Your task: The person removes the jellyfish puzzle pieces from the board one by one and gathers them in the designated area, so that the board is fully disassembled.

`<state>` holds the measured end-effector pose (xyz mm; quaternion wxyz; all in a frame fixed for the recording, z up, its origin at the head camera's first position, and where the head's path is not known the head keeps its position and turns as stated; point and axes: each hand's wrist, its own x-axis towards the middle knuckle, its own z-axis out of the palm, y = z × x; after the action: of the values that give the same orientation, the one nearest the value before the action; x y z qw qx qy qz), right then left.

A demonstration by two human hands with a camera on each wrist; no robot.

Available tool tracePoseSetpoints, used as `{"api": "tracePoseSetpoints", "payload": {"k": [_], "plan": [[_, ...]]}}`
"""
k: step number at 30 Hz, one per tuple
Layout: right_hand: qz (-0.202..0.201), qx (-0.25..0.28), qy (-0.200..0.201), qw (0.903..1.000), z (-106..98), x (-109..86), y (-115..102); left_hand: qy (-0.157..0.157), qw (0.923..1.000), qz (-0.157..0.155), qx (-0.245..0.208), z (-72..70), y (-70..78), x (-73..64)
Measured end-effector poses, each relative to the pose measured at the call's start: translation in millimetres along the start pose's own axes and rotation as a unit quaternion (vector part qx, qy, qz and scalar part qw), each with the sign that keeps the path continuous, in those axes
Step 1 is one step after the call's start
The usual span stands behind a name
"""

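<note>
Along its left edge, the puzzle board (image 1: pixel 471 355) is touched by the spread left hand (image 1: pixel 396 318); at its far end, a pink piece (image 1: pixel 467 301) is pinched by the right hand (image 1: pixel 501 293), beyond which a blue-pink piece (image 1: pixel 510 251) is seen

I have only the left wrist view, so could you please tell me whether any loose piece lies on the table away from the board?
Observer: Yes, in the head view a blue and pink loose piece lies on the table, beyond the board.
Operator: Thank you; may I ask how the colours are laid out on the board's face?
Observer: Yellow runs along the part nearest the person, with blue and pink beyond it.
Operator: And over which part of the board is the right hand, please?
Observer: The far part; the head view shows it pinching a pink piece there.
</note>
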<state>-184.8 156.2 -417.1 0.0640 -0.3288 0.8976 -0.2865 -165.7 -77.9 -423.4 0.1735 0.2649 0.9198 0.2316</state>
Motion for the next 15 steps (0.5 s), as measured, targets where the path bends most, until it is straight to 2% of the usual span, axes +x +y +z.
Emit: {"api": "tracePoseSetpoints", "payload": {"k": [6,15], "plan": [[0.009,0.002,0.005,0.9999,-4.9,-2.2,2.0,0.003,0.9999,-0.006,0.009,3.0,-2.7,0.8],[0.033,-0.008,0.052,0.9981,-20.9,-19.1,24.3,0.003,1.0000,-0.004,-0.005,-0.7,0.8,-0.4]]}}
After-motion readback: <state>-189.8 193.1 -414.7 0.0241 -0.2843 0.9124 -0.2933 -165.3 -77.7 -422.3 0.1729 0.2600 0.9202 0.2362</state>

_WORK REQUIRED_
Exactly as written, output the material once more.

_RESULT_
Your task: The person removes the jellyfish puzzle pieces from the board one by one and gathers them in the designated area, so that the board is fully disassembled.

`<state>` holds the measured end-effector pose (xyz mm; quaternion wxyz; all in a frame fixed for the recording, z up, its origin at the head camera's first position, and where the head's path is not known the head keeps its position and turns as stated; point and axes: each hand's wrist, its own x-axis towards the middle knuckle, its own z-axis out of the palm, y = z × x; after the action: of the values that give the same orientation, the one nearest the value before the action; x y z qw qx qy qz), right then left.

A demonstration by two human hands with a camera on each wrist; no robot.

Available tool tracePoseSetpoints, used as `{"api": "tracePoseSetpoints", "payload": {"k": [_], "plan": [[_, ...]]}}`
"""
k: step number at 30 Hz, one per tuple
Layout: right_hand: qz (-0.202..0.201), qx (-0.25..0.28), qy (-0.200..0.201), qw (0.903..1.000), z (-106..98), x (-109..86), y (-115..102); left_hand: qy (-0.157..0.157), qw (0.923..1.000), qz (-0.157..0.155), qx (-0.245..0.208), z (-72..70), y (-70..78), x (-73..64)
Measured end-effector poses, each relative to the pose measured at the call's start: translation in millimetres along the start pose's own axes and rotation as a unit quaternion (vector part qx, qy, qz and scalar part qw), each with the sign that keeps the path continuous, in those axes
Step 1 is one step after the call's start
The usual span stands behind a name
"""

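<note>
Along its left edge, the puzzle board (image 1: pixel 471 355) is touched by the spread left hand (image 1: pixel 396 318); at its far end, a pink piece (image 1: pixel 467 301) is pinched by the right hand (image 1: pixel 501 293), beyond which a blue-pink piece (image 1: pixel 510 251) is seen

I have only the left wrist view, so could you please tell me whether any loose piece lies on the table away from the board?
Observer: Yes, in the head view a blue and pink loose piece lies on the table, beyond the board.
Operator: Thank you; may I ask how the colours are laid out on the board's face?
Observer: Yellow runs along the part nearest the person, with blue and pink beyond it.
Operator: And over which part of the board is the right hand, please?
Observer: The far part; the head view shows it pinching a pink piece there.
</note>
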<state>-184.8 156.2 -417.1 0.0640 -0.3288 0.8976 -0.2865 -165.7 -77.9 -423.4 0.1735 0.2649 0.9198 0.2316</state>
Motion for the next 15 steps (0.5 s), as measured, targets where the path bends most, until it is straight to 2% of the usual span, axes +x +y +z.
Emit: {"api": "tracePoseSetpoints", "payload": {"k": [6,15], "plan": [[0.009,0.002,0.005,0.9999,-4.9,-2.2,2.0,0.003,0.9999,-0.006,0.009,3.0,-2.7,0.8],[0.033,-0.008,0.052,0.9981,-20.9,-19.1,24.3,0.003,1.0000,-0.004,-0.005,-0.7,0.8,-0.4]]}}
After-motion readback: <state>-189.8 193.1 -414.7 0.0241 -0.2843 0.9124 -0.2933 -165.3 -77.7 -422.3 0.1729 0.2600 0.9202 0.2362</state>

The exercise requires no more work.